THE LYME TIMES: New Yorker article fails to ask important questions
In the July 1 issue of The New Yorker, reporter Michael Specter examined “The Lyme Wars.” Shortly after his article was published, NPR’s Terry Gross interviewed Specter on Fresh Air. Despite some accurate reporting, Specter repeated much IDSA standard misinformation as if it were fact, without noting that much of it has been disputed by many scientists. Pamela Cocks, managing editor of The Lyme Times, sent this response to the New Yorker, which chose not to print it. (The only letter the New Yorker published on the subject was from an IDSA-aligned organization.)
As a retired librarian and a fan of The New Yorker, I applaud your article on Lyme disease. I hope you will dig deeper with a follow up, however.
After being undiagnosed for years, both my children are being treated for Lyme disease coupled with Babesia and Bartonella. Most likely they were infected at home here in the San Francisco Bay Area. Neither had the so-called “signature” rash. Their debilitating symptoms have run the gamut, preventing my son from finishing college and my daughter from continuing as a preschool teacher. We have poured our resources into treatment with negligible reimbursement from our health insurance company. Thankfully, they are both improving.
There is much yet to know about tick-borne diseases, and Michael Specter raises some good questions. We know that the continuing controversy over diagnosis and treatment – The Lyme Wars – has left severe suffering in its wake. We have been learning that Borrelia is a complex and clever bacterium. We know that Lyme cases are seriously underreported and that existing diagnostic tests are highly unreliable, although the Infectious Diseases Society of America, the US Centers for Disease Control and Prevention, and of course, insurance companies insist on their relevance. Obviously, the stalemate is a serious barrier to patient care.
So much of the science of Lyme remains uncertain. While we don’t have a formula for curing chronic Lyme, we have learned much about the infectious agents involved. Clinical studies and treatment successes have verified the value of extended antibiotic treatment. But the IDSA has ignored contrary scientific and clinical evidence and insisted on maintaining its outdated and rigid guidelines, single-handedly obstructing critical treatment for so many seriously ill patients.

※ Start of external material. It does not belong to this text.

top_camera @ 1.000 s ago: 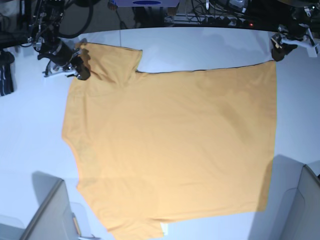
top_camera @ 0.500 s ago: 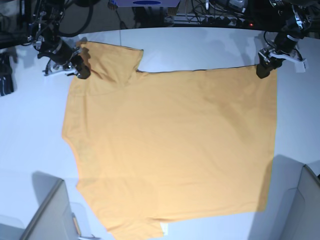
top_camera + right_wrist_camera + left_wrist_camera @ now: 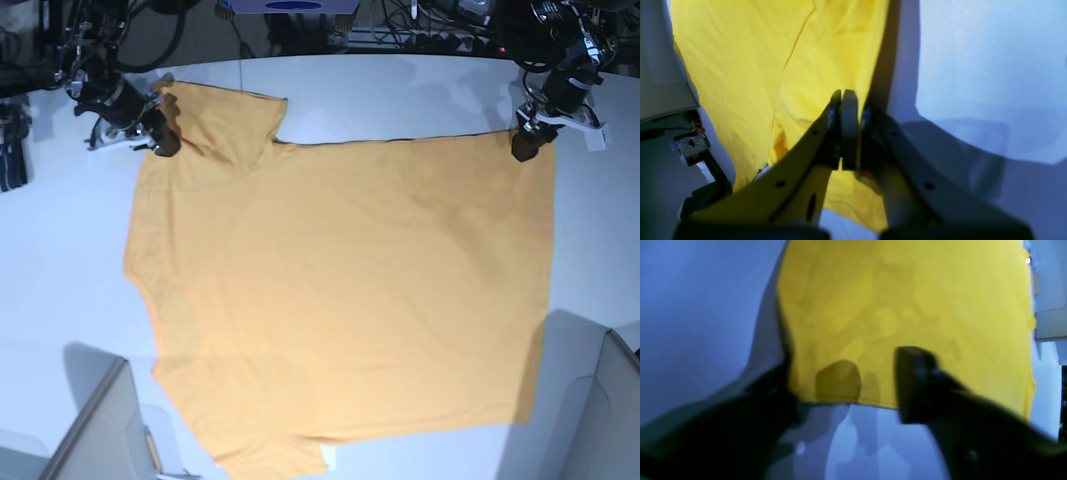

Perhaps The New Yorker should ask why the National Guidelines Clearinghouse has yet to pull the IDSA’s outdated guidelines. Why has the government funded so little research on chronic Lyme? Why are IDSA researchers continually funded when they have not improved patient care? Why was the Embers monkey study “shelved” for over ten years? And how have IDSA loyalists managed to prevent the full range of legitimate studies and articles on Lyme from being published in peer-reviewed journals?
It would be good if your readers understood that ticks can transmit bacteria in less than 36 hours. That was an arbitrary number for the author to choose. Studies, conclusions and opinions abound, and variables impact the path to infection. But to leave the public with the impression that they are “safe” for 36 hours is to leave them vulnerable to a nasty disease.
While it would be nice to see science end the Lyme wars, there are serious obstacles to banking on that approach. It’s complicated, as they say, and the problem does not just involve science – it’s also about power and politics and vested interests.
In back issues of our quarterly journal, The Lyme Times, we have covered the Lyme Wars, including the legal case brought against the IDSA in Connecticut. We devoted another issue to the Embers monkey study, including critical information about persistence. I would be happy to forward them to you.
As a health care planner, I am profoundly disappointed in our nation’s response to the growing Lyme epidemic, especially the unscientific bias demonstrated by a surprising number of researchers and practitioners. What a shame. It is hard to know where to begin untangling the mess, but many continue to try, and some of us are doing our homework.
If there is any other information that LymeDisease.org can provide, please let us know.